**Task brief:**
As the answer, set down the lines below from the one containing "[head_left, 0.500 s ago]" through the one containing "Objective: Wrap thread", exactly and inclusively, and no others.

**Input:**

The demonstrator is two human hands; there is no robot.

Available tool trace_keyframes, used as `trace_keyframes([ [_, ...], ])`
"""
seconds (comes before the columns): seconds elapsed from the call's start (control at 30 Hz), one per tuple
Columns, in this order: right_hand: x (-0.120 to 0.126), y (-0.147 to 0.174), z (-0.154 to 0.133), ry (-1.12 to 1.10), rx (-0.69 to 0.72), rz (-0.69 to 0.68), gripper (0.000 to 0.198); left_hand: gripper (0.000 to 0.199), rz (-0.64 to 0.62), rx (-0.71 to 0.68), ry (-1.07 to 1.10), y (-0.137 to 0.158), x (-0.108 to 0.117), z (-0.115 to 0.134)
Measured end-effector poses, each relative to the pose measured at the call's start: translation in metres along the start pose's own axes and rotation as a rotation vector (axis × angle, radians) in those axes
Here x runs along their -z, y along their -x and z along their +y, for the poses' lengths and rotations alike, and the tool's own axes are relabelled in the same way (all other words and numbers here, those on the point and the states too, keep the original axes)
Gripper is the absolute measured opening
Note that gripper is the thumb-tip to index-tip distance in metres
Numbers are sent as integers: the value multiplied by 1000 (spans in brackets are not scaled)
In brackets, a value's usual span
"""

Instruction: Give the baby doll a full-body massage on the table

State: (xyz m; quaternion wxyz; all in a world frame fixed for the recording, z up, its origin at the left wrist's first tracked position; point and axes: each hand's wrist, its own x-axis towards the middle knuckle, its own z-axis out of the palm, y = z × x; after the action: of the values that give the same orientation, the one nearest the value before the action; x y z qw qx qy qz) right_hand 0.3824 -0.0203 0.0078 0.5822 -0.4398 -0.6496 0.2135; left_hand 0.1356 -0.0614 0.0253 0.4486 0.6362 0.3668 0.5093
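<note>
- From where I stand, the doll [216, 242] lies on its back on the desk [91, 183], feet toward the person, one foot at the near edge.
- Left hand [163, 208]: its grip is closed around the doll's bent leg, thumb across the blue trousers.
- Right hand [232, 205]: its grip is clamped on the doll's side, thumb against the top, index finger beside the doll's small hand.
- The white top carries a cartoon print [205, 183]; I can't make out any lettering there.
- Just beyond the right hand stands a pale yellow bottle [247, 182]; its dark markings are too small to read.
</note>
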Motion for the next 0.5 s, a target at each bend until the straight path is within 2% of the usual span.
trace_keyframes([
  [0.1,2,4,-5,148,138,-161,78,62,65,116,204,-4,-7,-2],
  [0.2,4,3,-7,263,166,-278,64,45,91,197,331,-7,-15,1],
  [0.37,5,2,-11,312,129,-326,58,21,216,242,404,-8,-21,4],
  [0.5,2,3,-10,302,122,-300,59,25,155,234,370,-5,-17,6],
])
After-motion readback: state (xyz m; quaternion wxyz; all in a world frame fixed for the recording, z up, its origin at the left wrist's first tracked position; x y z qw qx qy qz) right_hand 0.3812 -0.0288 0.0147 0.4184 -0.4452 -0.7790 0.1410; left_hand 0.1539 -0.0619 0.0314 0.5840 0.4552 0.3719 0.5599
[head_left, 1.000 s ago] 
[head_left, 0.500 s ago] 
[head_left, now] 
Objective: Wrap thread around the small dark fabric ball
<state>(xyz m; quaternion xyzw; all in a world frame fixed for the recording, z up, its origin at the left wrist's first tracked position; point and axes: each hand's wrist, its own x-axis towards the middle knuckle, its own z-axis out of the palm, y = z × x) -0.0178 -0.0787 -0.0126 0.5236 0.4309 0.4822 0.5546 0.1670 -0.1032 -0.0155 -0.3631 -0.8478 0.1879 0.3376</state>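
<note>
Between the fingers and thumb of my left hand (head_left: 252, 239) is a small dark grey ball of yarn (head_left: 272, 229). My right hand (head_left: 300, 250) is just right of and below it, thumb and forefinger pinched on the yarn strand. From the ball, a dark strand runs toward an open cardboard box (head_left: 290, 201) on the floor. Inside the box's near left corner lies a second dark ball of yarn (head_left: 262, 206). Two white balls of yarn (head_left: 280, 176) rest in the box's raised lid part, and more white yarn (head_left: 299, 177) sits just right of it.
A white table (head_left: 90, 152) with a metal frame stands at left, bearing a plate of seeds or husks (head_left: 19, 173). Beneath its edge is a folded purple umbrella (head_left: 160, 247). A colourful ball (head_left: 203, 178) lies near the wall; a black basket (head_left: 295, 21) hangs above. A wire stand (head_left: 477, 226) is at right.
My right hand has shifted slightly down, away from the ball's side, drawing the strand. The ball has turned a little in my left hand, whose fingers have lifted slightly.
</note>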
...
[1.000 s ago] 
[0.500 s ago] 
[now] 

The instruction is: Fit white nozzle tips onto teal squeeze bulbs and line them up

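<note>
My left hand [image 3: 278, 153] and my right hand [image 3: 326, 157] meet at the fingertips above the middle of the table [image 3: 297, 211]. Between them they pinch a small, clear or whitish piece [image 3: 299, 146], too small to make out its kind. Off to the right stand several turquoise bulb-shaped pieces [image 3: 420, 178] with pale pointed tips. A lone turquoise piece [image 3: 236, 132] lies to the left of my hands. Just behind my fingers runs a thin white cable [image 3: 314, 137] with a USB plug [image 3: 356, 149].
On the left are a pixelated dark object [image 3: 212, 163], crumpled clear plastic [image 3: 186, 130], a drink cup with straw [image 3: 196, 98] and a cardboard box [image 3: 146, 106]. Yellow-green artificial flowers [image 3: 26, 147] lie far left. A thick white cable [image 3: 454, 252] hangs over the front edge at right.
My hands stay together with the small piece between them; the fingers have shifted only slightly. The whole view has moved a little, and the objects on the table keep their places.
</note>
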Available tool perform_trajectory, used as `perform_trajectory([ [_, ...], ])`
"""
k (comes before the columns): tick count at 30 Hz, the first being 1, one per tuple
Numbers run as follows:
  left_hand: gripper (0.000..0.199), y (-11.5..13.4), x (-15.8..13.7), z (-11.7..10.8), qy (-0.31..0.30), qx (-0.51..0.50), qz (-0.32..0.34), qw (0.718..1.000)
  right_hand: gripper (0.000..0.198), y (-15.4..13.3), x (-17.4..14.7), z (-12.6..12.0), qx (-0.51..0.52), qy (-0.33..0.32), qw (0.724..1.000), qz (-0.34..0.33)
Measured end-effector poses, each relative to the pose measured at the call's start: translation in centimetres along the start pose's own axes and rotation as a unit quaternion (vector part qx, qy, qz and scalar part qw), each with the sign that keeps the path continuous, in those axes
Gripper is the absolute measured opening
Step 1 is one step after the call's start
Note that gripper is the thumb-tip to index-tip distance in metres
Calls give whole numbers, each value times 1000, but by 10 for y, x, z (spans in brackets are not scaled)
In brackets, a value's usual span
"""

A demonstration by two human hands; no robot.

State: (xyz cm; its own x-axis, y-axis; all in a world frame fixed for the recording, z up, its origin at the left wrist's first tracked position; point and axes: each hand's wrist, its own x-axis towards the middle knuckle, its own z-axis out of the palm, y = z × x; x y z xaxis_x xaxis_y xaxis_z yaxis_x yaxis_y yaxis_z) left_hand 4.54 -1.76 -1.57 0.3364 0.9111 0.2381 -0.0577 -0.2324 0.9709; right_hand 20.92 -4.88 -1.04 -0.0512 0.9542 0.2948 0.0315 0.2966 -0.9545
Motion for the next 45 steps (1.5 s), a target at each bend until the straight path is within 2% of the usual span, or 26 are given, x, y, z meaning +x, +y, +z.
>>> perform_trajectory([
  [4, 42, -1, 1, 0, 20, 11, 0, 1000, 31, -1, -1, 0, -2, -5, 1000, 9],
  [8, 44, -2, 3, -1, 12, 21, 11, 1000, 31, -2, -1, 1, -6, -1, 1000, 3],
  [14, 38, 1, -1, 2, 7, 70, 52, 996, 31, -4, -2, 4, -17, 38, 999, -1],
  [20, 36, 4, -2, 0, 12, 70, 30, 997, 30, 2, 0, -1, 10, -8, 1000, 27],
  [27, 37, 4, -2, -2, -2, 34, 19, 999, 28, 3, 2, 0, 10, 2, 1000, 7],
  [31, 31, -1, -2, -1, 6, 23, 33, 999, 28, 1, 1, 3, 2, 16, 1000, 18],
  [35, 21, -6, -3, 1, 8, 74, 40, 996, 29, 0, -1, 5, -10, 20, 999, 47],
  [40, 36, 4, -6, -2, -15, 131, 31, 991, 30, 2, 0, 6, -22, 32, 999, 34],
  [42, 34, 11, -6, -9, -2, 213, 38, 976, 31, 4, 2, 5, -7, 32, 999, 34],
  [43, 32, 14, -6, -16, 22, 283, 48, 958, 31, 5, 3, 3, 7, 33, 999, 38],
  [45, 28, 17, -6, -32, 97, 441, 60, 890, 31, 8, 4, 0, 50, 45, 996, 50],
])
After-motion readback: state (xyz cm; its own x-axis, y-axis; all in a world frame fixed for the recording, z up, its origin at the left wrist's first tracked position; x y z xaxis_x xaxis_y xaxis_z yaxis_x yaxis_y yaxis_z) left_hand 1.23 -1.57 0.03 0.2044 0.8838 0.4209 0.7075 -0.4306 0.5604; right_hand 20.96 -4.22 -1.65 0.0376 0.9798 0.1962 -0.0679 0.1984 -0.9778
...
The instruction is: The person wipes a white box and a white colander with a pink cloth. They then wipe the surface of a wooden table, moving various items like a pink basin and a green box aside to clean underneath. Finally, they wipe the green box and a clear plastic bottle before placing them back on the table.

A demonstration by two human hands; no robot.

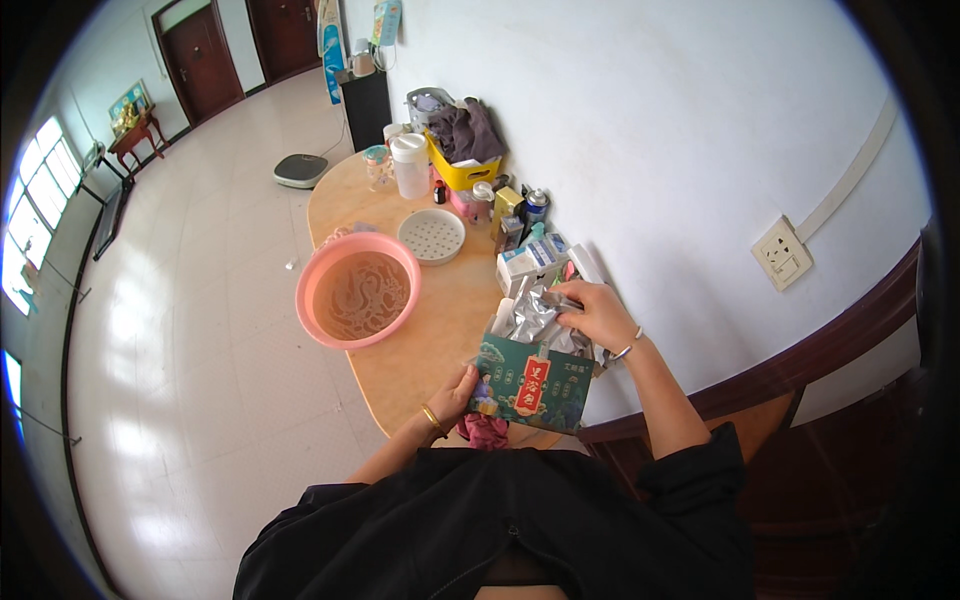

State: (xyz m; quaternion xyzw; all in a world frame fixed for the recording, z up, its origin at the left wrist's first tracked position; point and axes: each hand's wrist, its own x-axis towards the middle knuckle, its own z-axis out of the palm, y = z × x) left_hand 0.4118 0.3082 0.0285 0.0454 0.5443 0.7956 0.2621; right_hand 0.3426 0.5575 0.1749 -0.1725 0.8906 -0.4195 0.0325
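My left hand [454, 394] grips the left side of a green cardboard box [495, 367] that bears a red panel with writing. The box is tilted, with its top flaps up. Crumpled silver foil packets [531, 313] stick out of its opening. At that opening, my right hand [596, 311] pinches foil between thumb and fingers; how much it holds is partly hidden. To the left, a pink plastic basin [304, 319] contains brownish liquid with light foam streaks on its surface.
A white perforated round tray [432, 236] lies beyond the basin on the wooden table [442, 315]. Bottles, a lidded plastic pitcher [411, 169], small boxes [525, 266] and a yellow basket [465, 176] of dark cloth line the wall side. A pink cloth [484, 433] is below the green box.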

**Response:**
[head_left, 0.500 s ago] 
[head_left, now] 
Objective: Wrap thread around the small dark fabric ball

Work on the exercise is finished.